TASK BRIEF
Which lines of the listing below contain the word "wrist"? Copy each of them.

INFORMATION GIVEN
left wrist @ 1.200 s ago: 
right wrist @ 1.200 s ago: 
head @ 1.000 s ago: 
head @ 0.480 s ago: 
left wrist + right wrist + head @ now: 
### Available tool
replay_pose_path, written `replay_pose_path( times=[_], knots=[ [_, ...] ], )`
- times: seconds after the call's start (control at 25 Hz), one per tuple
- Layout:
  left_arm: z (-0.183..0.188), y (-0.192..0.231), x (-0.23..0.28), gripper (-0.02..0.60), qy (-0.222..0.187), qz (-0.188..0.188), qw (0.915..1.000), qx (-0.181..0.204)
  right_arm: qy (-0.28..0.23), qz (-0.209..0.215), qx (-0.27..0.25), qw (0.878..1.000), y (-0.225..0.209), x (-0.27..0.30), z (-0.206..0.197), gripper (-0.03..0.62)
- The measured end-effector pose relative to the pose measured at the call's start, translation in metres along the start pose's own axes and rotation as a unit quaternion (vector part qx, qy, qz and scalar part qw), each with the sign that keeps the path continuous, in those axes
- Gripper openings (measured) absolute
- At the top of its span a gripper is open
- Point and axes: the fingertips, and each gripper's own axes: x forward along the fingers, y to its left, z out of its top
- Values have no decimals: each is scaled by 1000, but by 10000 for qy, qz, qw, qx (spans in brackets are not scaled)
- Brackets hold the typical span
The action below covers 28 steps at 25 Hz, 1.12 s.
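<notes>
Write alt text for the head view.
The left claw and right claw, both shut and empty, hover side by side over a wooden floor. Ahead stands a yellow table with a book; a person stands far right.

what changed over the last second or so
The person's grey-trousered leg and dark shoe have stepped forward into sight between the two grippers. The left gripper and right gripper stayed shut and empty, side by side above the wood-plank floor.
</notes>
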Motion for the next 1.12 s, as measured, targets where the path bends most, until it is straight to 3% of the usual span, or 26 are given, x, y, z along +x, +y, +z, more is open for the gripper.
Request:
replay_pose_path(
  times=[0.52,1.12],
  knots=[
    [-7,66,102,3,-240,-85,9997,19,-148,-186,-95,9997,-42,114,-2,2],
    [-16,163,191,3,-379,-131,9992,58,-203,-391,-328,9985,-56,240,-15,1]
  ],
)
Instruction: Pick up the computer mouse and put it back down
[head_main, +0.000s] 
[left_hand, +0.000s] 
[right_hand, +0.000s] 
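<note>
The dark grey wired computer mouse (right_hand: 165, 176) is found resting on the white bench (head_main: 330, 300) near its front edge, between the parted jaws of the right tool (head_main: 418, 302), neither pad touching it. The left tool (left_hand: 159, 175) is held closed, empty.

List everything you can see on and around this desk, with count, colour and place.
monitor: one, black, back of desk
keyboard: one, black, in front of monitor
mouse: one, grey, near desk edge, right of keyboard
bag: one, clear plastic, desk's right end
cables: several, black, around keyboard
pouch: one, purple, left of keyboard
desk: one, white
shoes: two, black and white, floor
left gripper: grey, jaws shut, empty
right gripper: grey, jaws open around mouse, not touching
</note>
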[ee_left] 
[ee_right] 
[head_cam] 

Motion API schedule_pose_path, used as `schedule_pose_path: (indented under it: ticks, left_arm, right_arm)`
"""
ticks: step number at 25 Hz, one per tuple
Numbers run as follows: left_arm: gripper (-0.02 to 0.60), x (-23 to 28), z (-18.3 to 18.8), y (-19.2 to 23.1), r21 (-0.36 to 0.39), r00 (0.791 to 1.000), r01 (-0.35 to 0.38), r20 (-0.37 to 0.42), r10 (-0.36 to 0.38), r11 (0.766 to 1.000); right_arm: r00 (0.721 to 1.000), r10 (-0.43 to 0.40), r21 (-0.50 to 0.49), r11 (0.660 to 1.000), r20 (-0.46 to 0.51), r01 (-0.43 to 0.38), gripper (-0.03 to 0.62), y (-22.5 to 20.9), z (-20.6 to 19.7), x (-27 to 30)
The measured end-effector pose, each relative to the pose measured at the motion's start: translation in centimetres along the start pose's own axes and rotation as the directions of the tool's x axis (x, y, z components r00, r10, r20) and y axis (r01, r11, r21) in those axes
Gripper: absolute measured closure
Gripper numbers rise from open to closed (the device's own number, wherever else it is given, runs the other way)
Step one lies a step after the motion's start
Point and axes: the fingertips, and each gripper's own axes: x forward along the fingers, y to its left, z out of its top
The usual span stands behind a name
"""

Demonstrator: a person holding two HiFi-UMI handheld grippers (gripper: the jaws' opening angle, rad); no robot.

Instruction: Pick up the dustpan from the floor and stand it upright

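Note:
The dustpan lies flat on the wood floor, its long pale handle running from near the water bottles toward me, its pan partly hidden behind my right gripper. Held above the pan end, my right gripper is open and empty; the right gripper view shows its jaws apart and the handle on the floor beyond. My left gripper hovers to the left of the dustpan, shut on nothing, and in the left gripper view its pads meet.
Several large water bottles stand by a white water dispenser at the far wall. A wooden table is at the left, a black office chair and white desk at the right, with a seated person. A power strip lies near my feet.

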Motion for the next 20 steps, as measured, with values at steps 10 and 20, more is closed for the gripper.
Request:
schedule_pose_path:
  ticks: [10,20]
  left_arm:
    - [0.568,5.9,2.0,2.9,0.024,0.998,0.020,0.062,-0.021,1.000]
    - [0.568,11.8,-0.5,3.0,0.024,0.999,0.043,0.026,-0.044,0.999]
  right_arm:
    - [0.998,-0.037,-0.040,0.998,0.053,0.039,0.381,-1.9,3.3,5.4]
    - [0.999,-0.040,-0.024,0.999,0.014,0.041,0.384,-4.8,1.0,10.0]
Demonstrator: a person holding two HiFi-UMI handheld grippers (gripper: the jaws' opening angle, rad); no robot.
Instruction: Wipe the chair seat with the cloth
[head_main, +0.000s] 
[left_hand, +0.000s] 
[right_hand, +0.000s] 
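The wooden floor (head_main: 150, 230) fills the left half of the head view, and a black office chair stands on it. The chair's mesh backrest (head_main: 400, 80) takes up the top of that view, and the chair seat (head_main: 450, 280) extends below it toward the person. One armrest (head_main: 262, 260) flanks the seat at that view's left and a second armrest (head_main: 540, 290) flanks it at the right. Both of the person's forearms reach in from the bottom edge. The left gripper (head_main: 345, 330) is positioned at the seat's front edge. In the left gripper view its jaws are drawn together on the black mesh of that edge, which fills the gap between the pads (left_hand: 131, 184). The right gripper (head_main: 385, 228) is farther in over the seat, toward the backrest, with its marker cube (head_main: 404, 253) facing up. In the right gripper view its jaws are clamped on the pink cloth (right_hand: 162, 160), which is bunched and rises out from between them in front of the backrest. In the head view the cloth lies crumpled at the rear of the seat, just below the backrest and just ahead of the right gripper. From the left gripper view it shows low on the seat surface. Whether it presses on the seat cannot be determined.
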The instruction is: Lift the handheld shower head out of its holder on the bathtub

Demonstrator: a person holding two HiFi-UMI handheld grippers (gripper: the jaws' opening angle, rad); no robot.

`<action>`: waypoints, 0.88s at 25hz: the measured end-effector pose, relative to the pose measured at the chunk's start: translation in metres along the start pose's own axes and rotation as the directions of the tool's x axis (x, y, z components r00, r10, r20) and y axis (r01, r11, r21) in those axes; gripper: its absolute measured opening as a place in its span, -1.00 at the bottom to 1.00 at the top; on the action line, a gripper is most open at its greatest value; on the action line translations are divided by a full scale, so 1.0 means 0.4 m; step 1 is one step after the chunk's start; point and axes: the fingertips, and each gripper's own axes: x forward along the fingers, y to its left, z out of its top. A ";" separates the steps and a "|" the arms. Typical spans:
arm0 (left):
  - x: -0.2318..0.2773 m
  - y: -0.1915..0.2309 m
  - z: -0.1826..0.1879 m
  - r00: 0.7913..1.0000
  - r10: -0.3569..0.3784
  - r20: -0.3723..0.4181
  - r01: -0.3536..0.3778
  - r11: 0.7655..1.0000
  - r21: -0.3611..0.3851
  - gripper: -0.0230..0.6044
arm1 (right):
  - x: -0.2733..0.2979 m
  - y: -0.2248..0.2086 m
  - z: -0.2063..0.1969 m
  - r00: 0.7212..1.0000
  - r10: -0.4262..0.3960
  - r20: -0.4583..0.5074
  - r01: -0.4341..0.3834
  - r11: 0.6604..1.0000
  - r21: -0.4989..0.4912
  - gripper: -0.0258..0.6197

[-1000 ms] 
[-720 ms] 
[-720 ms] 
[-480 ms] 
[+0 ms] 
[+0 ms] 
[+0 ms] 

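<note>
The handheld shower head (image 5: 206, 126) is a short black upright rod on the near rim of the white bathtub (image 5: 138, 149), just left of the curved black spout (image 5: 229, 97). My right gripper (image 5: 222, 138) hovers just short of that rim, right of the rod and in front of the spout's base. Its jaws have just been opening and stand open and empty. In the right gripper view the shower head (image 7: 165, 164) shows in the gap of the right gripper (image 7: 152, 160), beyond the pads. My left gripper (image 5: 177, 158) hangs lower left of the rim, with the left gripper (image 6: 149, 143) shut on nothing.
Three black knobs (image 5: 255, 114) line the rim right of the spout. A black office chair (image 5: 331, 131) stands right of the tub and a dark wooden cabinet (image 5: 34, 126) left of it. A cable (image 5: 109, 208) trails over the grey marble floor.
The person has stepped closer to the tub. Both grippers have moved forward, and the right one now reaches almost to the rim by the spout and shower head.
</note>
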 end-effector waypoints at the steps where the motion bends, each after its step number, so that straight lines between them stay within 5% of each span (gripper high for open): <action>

RESPONSE
left wrist @ 1.200 s ago: 
right wrist @ 1.200 s ago: 
left wrist + right wrist + head @ now: 

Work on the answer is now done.